A Child’s View of Death and My Own Near-Death Experience

Death is not the opposite of life but a part of it

Photo by Ingmar on Unsplash

When I was nine years old, I fell in hate with a nursery rhyme. Here’s how it went — “Sixty seconds make a minute….”

I was listening to this song at my cousins’ house in Pune, India. And I thought: What’s happening to Ajoba (grandfather)?

Ajoba, my maternal grandfather, lived with us. He didn’t talk much. But when we told him about school and friends, he listened.

And then, one day, he got sick.

Dad took him to the hospital. Mom packed us off to our uncle’s house nearby to be with our cousins.

My cousins had a record player and an LP record of nursery rhymes. One of the songs — which they loved and played over and over again — was “Sixty Seconds….”

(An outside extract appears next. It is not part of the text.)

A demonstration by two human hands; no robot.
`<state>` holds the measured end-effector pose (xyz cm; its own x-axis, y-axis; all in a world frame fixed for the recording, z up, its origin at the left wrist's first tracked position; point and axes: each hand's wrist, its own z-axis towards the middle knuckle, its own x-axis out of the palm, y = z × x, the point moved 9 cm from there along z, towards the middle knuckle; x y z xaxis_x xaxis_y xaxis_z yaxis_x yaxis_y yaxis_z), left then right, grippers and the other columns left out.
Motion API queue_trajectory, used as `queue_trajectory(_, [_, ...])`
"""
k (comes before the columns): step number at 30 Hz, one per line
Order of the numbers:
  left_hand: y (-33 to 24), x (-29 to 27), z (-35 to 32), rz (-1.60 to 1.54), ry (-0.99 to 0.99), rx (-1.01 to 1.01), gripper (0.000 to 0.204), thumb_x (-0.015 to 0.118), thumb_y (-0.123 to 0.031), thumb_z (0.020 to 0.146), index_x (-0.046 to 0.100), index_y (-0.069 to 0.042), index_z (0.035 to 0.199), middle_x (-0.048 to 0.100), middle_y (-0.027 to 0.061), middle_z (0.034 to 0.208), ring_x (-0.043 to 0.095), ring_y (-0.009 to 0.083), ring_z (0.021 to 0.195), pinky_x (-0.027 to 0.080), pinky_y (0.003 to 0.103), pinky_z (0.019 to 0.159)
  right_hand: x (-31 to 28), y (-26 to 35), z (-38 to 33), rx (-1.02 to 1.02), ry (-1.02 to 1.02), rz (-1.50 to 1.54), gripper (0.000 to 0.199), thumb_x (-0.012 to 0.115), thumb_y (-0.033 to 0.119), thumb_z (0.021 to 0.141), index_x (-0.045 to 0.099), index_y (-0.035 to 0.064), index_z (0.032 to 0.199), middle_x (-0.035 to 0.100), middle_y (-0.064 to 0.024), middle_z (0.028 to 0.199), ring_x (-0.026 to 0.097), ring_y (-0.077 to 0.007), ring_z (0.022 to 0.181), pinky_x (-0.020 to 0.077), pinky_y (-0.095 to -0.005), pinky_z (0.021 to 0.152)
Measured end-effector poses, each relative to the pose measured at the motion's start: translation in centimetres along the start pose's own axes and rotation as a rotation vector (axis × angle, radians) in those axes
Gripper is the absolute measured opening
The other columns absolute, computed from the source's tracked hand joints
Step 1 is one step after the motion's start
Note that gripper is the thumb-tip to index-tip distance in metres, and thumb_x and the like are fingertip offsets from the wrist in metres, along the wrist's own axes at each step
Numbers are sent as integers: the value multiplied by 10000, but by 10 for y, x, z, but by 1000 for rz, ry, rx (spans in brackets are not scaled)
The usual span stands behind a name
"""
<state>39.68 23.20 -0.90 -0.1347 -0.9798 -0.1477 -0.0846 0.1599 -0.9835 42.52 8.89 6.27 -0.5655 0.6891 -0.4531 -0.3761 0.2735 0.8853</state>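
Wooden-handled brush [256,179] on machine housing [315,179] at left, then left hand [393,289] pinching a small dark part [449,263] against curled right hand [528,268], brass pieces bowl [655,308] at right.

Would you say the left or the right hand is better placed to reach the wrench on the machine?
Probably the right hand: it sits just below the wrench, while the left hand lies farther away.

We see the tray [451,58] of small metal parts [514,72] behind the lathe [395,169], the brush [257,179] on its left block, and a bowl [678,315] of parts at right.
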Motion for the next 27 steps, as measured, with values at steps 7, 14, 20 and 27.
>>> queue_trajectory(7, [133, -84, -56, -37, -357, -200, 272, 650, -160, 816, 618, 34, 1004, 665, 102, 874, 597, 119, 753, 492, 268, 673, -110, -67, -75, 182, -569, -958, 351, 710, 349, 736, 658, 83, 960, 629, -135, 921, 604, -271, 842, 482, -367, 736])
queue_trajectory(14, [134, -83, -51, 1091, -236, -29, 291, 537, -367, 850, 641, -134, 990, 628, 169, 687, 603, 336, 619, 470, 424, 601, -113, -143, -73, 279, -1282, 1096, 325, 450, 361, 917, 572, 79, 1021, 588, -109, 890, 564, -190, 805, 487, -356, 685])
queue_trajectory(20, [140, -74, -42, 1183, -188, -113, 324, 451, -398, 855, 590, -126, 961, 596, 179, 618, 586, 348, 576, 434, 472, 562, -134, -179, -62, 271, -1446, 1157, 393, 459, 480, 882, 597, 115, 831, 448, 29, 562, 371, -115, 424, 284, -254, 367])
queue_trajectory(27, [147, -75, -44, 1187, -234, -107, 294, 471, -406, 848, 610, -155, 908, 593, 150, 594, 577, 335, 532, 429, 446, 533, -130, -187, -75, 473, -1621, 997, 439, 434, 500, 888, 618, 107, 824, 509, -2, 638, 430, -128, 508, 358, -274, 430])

It was playing when my dad came to pick us up three days later.

Dad was different this time. He didn’t joke around with my cousins. He tried to smile but couldn’t. Unease wriggled in my stomach.

“What happened to Ajoba?” I blurted out.

Dad’s eyes slid away. “He went to Heaven.”

“To Heaven?” I knew what the term meant — even if I couldn’t fully grasp it. “But why?”

“Because God wanted him to come.”

I began protesting as soon as I got into the car. It wasn’t fair. There were so many things I needed to share with Ajoba. How could God come to our house — just like that — and take him away?

Dad didn’t answer. Instead, he peppered us with questions.

Had we read lots of books? Did we play in the park? Did we play with our cousins’ dog?

Seven-year-old Ash answered his questions. I sulked.

When we reached home, the low-slung cloth chair in the living room was empty. It was where Ajoba usually sat, his cup of tea on a stool next to him.

Mom’s face looked crumply. Her mouth shook when she looked at us. She didn’t talk about Ajoba.

I didn’t ask about him.

“Let my name be… spoken without the ghost of a shadow upon it.” — Henry Scott-Holland.

After my grandfather passed, there was always a ghost of a shadow on his name.

My parents spoke to other adults about Ajoba. How he, a twenty-something widower, had never re-married because he was afraid a new wife might mistreat his four-year-old daughter. And how he had treated my father — who was chalk to his cheese — with a scolding, yet deep, affection.

Around us, my parents exchanged glances. They whispered. But they did not speak openly about a family member, whose presence was now conspicuous by his absence.

I had known Ajoba my whole life. I saw him every day, related to him all that happened to me, and sat at the table with him for meals. His possessions were everywhere in the house.

And yet, I was to go on as if I had never known him. As if he had never existed. It was disorienting.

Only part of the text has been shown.